§ The task
Everything in the records below except the pictures must be written out exactly.

§ Supplied material
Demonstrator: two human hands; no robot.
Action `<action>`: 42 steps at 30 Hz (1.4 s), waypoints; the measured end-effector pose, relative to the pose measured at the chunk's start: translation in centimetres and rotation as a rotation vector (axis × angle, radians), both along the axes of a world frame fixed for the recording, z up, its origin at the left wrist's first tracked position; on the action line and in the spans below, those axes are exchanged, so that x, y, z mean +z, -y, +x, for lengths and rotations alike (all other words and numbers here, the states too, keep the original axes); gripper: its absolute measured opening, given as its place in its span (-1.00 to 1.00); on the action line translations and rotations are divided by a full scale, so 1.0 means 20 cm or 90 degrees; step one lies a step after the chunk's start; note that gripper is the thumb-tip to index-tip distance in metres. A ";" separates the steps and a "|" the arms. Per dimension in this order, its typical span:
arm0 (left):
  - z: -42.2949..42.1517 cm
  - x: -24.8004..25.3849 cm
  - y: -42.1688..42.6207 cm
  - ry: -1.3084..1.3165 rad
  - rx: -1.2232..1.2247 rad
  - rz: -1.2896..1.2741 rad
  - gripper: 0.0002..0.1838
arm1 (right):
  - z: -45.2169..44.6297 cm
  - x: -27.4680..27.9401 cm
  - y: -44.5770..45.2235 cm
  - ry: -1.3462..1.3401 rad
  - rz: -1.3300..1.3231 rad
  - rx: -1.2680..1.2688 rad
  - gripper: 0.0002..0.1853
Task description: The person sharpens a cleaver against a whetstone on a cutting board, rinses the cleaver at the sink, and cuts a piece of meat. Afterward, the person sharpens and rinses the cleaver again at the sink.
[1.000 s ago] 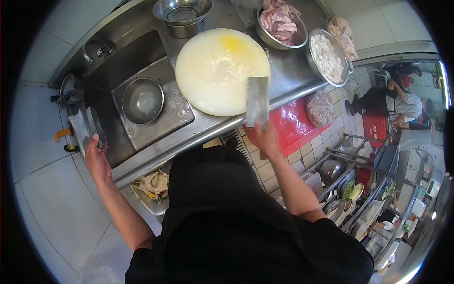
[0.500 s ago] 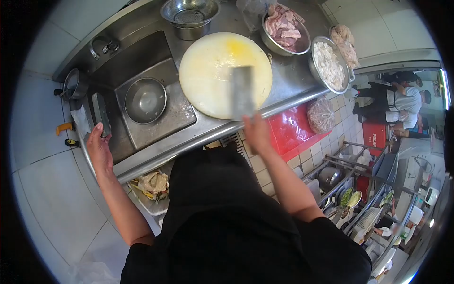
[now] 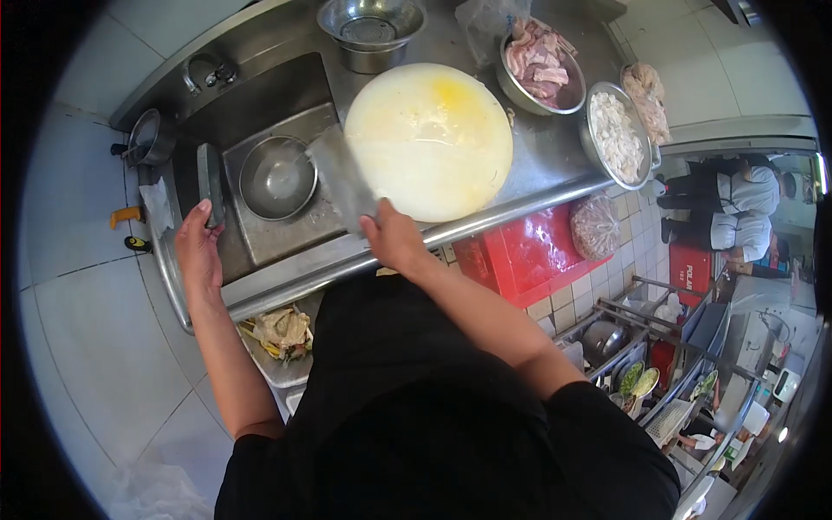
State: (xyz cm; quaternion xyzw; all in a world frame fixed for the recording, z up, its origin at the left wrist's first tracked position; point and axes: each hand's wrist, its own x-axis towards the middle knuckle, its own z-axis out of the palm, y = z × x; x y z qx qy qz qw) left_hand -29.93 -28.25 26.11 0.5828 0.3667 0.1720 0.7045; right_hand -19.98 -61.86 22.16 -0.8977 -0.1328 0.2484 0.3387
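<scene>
My right hand [image 3: 399, 238] is closed round the handle of a cleaver [image 3: 342, 178]. The broad blade, a little blurred, hangs over the sink's right edge and overlaps the left rim of the round white cutting board [image 3: 433, 143]. My left hand [image 3: 199, 247] grips the near end of a long grey sharpening stone [image 3: 209, 178] at the left of the sink. Between the two, inside the sink [image 3: 260, 243], sits a round metal bowl [image 3: 278, 178]. Yellow stains and wet spots mark the board.
Metal bowls of raw meat [image 3: 542, 65] and pale strips [image 3: 617, 139] stand right of the board. Behind it is a metal colander [image 3: 373, 26]. A red lid-like surface [image 3: 529, 251] and a filled plastic bag [image 3: 595, 227] lie below the counter edge. Several people [image 3: 745, 199] stand far right.
My right hand has swung the cleaver left, from over the cutting board to the sink's edge. My left hand still holds the sharpening stone. The whole view has shifted slightly.
</scene>
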 end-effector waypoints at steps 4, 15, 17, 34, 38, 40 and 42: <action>-0.09 0.02 -0.02 0.001 0.019 0.032 -0.58 | -0.02 -0.12 0.48 0.092 -0.031 -0.165 -0.61; -0.02 0.00 0.00 -0.019 0.024 0.024 -0.61 | -0.03 -0.14 0.10 0.000 0.046 -0.004 -0.57; -0.03 0.08 0.05 -0.008 0.013 0.045 -0.54 | 0.08 0.00 0.02 -0.101 0.065 -0.023 -0.55; -0.23 -0.10 -0.11 -0.065 0.161 0.007 -0.48 | 0.69 0.10 -0.21 0.362 -0.470 0.521 -0.27; -0.21 -0.17 -0.16 -0.057 0.154 -0.015 -0.50 | 0.56 0.30 0.09 0.319 -0.522 0.528 -0.24; -0.19 -0.19 -0.19 -0.063 0.140 -0.025 -0.51 | 0.48 0.39 0.22 0.318 -0.528 0.526 -0.23; -0.19 -0.21 -0.21 -0.060 0.139 -0.029 -0.52 | 0.42 0.49 0.32 0.298 -0.528 0.538 -0.27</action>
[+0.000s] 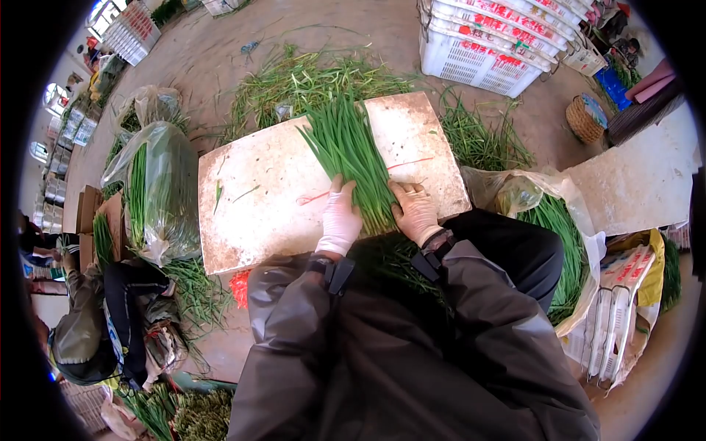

§ Response
Demonstrator: two human hands; no robot.
Action `<action>`: 42 steps at 30 Hz (1.4 s), waypoints; the measured end-effector pose, relative to the pose measured at the chunk's start: translation in centimetres and rotation as a rotation vector (axis × angle, radians), both along the axes of a world frame fixed for the recording, z up, its origin at the left wrist's first tracked position; on the action line and in the spans below, those axes are exchanged, so that x, y, z mean +z, -y, +x, for lengths and rotations alike (all other words and numbers here, the states too, keep the original axes); gripper: its absolute measured opening, given as its place in its span (-1.00 to 1.00); on the action line translations and rotations are divided by a full scale, so 1.0 means 20 cm or 90 degrees; step one lies a step after the chunk's start; note that gripper is the thumb-tip to index-tip distance in metres. A ";" separates the steps and a "|" the arms. Per dimension in this order, its typical span:
arm0 (left):
  - z: -42.2949..42.1517 cm
  - x: -24.8004..25.3849 cm
  - y: -42.1688..42.6207 cm
  - ry: -1.3084..1.3165 rad
  - rx: -1.2232..1.2247 rad
  - rz: -1.2896..1.2741 rad
  - gripper: 0.0002..0.1838
arm1 (right):
  - z: -45.2169..44.6297 cm
  - x: -27.4680..27.9401 cm
  - y: -44.5770..45.2235 cm
  - ry: -1.3462..1.3401 rad
  - rz: -1.3300..1.3231 rad
  - rx: -1.2680..1.2688 rad
  - gripper: 0.0002..0.1853
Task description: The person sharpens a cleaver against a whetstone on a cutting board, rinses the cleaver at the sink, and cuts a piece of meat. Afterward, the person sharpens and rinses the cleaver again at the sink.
[1.000 s ago] 
[0.500 s ago] 
[now] 
State: (xyz cm; quaternion xyzw; all in a world frame fixed for the recording, z up, its origin at the left wrist's first tracked position; point and axes: each hand's wrist, its own x-axis towards the middle knuckle, its own z-axis out of the palm, y = z × x; x y z qx qy qz qw) left_hand -29.93 -28.25 26.11 0.5828 0.3667 0.1720 0.7045; right_hand -19.98 -61.86 22.16 -0.8977 -0.1328 0.2484 0.3387
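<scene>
My right hand [image 3: 399, 238] is closed round the handle of a cleaver [image 3: 342, 178]. The broad blade, a little blurred, hangs over the sink's right edge and overlaps the left rim of the round white cutting board [image 3: 433, 143]. My left hand [image 3: 199, 247] grips the near end of a long grey sharpening stone [image 3: 209, 178] at the left of the sink. Between the two, inside the sink [image 3: 260, 243], sits a round metal bowl [image 3: 278, 178]. Yellow stains and wet spots mark the board.
Metal bowls of raw meat [image 3: 542, 65] and pale strips [image 3: 617, 139] stand right of the board. Behind it is a metal colander [image 3: 373, 26]. A red lid-like surface [image 3: 529, 251] and a filled plastic bag [image 3: 595, 227] lie below the counter edge. Several people [image 3: 745, 199] stand far right.
My right hand has swung the cleaver left, from over the cutting board to the sink's edge. My left hand still holds the sharpening stone. The whole view has shifted slightly.
</scene>
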 end-effector waypoints at steps 4, 15, 17, 34, 38, 40 and 42: <action>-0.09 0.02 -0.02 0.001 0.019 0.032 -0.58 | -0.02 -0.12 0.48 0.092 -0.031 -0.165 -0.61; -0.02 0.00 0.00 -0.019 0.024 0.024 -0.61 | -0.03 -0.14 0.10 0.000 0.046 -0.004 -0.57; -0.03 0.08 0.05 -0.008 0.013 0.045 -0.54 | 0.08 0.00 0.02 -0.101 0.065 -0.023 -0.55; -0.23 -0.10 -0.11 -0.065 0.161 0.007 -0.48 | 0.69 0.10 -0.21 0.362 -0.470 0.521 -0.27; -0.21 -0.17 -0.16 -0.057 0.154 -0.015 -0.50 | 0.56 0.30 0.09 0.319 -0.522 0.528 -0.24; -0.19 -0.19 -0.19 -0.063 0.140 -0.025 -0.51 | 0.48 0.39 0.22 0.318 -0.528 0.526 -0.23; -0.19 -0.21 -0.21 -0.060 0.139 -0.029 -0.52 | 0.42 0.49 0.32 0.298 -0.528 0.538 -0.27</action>
[+0.000s] 

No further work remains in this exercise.